Dr. Mohamed Gad-el-Hak

Research Interests

engineering buildingModeling Gas and Liquid Flows Through Microdevices

Interest in microelectromechanical systems (MEMS) has experienced explosive growth during the past few years. Such small devices typically have characteristic size ranging from 1 mm down to 1 micron, and may include sensors, actuators, motors, pumps, turbines, gears, ducts and valves. Microdevices often involve mass, momentum and energy transport. Modeling gas and liquid flows through MEMS may necessitate including slip, rarefaction, compressibility, intermolecular forces and other unconventional effects.

In this research, we provide a methodical approach to flow modeling for a broad variety of microdevices. The continuum-based Navier-Stokes equations---with either the traditional no-slip or slip-flow boundary conditions---work only for a limited range of Knudsen numbers above which alternative models must be sought. These include molecular dynamics (MD), Boltzmann equation, Direct Simulation Monte Carlo (DSMC), and other deterministic/probabilistic molecular models. The research broadly survey available methodologies to model and compute transport phenomena within microdevices.

Micropumps Smaller Than a Grain of Sand

For some medical and processing applications it might be desired to move gases and liquids using exceedingly small pumping devices. We introduce a novel approach for pumping fluids at extremely low Reynolds numbers. Presently the only mechanical pumps that can be used for microelectromechanical applications are of the positive-displacement type. The present pump is a much simpler alternative. Its operation is based on the rotation of a cylinder placed asymmetrically in a narrow duct, so that the differential viscous resistance between the small and large gaps causes a net flow along the channel.
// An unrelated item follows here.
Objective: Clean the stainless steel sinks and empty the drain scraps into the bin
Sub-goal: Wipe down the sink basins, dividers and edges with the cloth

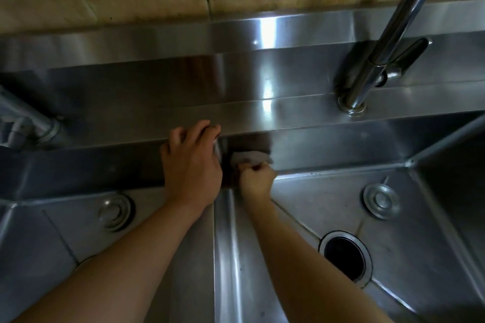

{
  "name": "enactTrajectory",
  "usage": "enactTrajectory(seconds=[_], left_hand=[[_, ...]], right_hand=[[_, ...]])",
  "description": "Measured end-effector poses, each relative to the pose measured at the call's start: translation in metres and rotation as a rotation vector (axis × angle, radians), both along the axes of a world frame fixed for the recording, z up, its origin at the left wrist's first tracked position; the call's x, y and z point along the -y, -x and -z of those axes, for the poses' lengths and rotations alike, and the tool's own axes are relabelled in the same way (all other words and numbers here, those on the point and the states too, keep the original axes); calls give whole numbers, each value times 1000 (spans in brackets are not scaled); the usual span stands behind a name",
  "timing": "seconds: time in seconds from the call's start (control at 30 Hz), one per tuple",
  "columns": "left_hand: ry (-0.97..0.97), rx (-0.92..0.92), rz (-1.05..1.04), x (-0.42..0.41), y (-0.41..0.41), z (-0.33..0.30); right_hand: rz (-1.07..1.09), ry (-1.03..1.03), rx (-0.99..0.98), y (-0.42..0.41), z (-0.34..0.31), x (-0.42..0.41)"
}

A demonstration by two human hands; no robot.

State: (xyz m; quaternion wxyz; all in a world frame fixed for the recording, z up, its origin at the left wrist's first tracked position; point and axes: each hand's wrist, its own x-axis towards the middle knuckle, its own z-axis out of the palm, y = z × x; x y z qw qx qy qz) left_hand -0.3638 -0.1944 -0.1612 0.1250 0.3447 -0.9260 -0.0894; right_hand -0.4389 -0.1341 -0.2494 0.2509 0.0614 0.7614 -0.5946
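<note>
Item: pale grey crumpled cleaning cloth [250,158]. Partly hidden behind the right hand [258,181], which grips it with fingers curled tight into a fist; only the upper bunched part shows. Pressed against the dark back wall of the right stainless steel sink basin [425,257], in the rear left corner, just beside the steel divider ridge [228,257] between basins. Visible part lies longways left to right along the wall. Texture blurred.

Item: left hand [193,162]. Rests over the back end of the divider ridge where it meets the flat steel rear ledge [288,113]; fingers bent over the ledge edge, fingertips hidden beyond it. Whether they hold anything cannot be told.

Item: left stainless steel sink basin [39,244]. Cut off at left and bottom edges; its drain is mostly covered by the left forearm.

Item: open round dark drain hole [344,258] in the right basin floor; contents not discernible.

Item: round steel overflow discs, one per basin [115,211] [381,200].

Item: tall chrome tube tap [388,42], top cut off by the frame.

Item: grey pipe fitting [23,123], cut off at left.
</note>
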Motion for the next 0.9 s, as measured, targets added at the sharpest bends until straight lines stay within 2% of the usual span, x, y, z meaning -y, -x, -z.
enactTrajectory(seconds=[0.1,0.17,0.37,0.47,0.57,0.77,0.9], left_hand=[[-6,5,-18,0,0,0],[-5,-17,-15,1,0,0],[-6,-37,-9,0,-2,0],[-2,-45,-2,1,-2,1],[12,-34,4,3,-2,2],[17,-30,4,0,-3,1],[13,-48,25,1,-2,3]], right_hand=[[-109,53,0,-11,5,7],[-97,6,15,-3,5,-1],[127,-204,1,82,15,-77],[254,-195,10,124,38,-104],[309,-143,51,119,44,-93],[-81,-5,73,24,49,-16],[-98,6,209,6,55,3]])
Our version of a micropump is particularly suited for microelectromechanical system (MEMS) applications, and the concept has already been disclosed as a United States patent. To test the idea, two-dimensional, time-dependent Navier-Stokes calculations are carried out with Reynolds numbers in the range of 0-100. Questions related to the physics of the pumping mechanism, its efficiency, and parameter optimization are answered during this phase of the research. If the device shows promise, a subsequent phase will include experimental verification. Low-Reynolds number experiments will be carried out first using a viscous oil and a cm-scale polygon driven by a conventional electric motor, and then using air or water as the working fluid and a microfabricated cylinder and motor. Issues addressed during the latter experiment will include slip-flow and Knudsen number effects as well as the effect of interfacial forces.

Drag Reduction

Viscous or skin-friction drag accounts for about half of the total drag on modern aircraft at subsonic cruise conditions. A novel method to substantially reduce skin friction drag in a turbulent boundary layer is investigated. The technique combines the beneficial effects of a longitudinally ribbed surface and suction. The longitudinal roughness elements act as nucleation sites which cause the low-speed streaks to appear above them. Suction is then applied intermittently through longitudinal slots located at selected locations with respect to the roughness elements to alter the low-speed regions and to decrease the bursting. If proved successful, the application of the present innovation on commercial aircraft will result in annual fuel savings of several billion dollars.

Airborne Laser Platforms

An active flow control device to generate large-scale, periodic structures in a turbulent shear flow is developed. Together with adaptive optics, such a device could be used on airborne laser platforms to reduce or to eliminate optical distortion caused by the turbulence in the aircraft's boundary layer. The technique employs a cyclic jet issuing from a spanwise slot. A computer-controlled stepping motor drives a ball valve to provide temporal control of the secondary fluid issuing from the spanwise slot. When optimized for a given boundary layer, the cyclic jet produces periodic structures that are qualitatively similar to the random, naturally occurring ones.

Unsteady Separated Flows

Unsteady separation represents a domain of fluid mechanics that is presently beyond the reach of definitive theoretical or numerical analysis. A research program to study experimentally unsteady separated flows around rectangular wings of small aspect ratio, swept wings, delta wings, and bodies of revolution undergoing large-amplitude harmonic pitching motion has been initiated in the past few years. A model based on the mutual induction between leading edge and trailing edge vortices has been constructed to explain the experimental observations.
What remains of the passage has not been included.